What is needed is an exact copy of the data that follows.

++++++++++

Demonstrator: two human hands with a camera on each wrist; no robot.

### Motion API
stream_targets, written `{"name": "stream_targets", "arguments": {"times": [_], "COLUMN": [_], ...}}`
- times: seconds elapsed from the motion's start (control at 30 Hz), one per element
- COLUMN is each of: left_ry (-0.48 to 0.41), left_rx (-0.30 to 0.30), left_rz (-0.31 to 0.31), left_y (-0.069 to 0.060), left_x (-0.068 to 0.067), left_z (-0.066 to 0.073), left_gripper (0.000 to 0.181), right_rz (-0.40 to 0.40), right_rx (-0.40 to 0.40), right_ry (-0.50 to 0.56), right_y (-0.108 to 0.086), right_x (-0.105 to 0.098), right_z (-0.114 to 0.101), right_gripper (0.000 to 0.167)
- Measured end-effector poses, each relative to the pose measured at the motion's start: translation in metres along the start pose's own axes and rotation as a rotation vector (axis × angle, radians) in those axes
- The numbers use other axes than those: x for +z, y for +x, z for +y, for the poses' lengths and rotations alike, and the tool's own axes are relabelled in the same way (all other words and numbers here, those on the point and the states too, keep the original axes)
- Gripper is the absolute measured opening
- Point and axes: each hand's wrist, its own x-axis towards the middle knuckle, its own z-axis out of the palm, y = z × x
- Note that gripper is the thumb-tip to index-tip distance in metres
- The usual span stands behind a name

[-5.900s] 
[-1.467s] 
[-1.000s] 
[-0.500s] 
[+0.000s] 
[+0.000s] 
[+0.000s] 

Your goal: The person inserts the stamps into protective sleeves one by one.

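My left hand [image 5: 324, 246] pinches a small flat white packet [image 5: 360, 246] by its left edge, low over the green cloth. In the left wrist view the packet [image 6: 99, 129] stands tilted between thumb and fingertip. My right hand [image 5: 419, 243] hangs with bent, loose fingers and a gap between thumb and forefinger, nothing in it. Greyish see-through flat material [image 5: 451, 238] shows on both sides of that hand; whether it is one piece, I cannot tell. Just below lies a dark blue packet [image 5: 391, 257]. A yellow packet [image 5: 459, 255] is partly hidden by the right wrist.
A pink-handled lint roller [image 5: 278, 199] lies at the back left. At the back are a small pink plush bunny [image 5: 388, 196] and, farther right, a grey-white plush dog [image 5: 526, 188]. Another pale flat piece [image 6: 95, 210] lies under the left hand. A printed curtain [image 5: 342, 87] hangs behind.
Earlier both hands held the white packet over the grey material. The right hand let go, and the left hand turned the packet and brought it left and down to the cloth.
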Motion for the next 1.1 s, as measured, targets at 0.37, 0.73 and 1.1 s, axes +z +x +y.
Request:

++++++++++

● **Written response**
Demonstrator: two human hands with a camera on each wrist; no robot.

### Motion API
stream_targets, written `{"name": "stream_targets", "arguments": {"times": [_], "COLUMN": [_], ...}}`
- times: seconds elapsed from the motion's start (control at 30 Hz), one per element
- COLUMN is each of: left_ry (-0.48 to 0.41), left_rx (-0.30 to 0.30), left_rz (-0.31 to 0.31), left_y (-0.069 to 0.060), left_x (-0.068 to 0.067), left_z (-0.066 to 0.073), left_gripper (0.000 to 0.181), right_rz (-0.40 to 0.40), right_rx (-0.40 to 0.40), right_ry (-0.50 to 0.56), right_y (-0.108 to 0.086), right_x (-0.105 to 0.098), right_z (-0.114 to 0.101), right_gripper (0.000 to 0.167)
- Measured end-effector poses, each relative to the pose measured at the motion's start: translation in metres along the start pose's own axes and rotation as a rotation vector (axis × angle, radians) in those axes
- The numbers use other axes than those: x for +z, y for +x, z for +y, for the poses' lengths and rotations alike, and the tool's own axes are relabelled in the same way (all other words and numbers here, those on the point and the states too, keep the original axes)
- Gripper is the absolute measured opening
- Point and axes: each hand's wrist, its own x-axis towards the middle knuckle, its own z-axis out of the palm, y = z × x
- Note that gripper is the thumb-tip to index-tip distance in metres
- The usual span stands behind a name

[-5.900s] 
[-1.467s] 
[-1.000s] 
[-0.500s] 
[+0.000s] 
[+0.000s] 
[+0.000s] 

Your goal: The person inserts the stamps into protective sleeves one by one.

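My left hand [image 5: 324, 246] pinches a small flat white packet [image 5: 360, 246] by its left edge, low over the green cloth. In the left wrist view the packet [image 6: 99, 129] stands tilted between thumb and fingertip. My right hand [image 5: 419, 243] hangs with bent, loose fingers and a gap between thumb and forefinger, nothing in it. Greyish see-through flat material [image 5: 451, 238] shows on both sides of that hand; whether it is one piece, I cannot tell. Just below lies a dark blue packet [image 5: 391, 257]. A yellow packet [image 5: 459, 255] is partly hidden by the right wrist.
A pink-handled lint roller [image 5: 278, 199] lies at the back left. At the back are a small pink plush bunny [image 5: 388, 196] and, farther right, a grey-white plush dog [image 5: 526, 188]. Another pale flat piece [image 6: 95, 210] lies under the left hand. A printed curtain [image 5: 342, 87] hangs behind.
Earlier both hands held the white packet over the grey material. The right hand let go, and the left hand turned the packet and brought it left and down to the cloth.
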Motion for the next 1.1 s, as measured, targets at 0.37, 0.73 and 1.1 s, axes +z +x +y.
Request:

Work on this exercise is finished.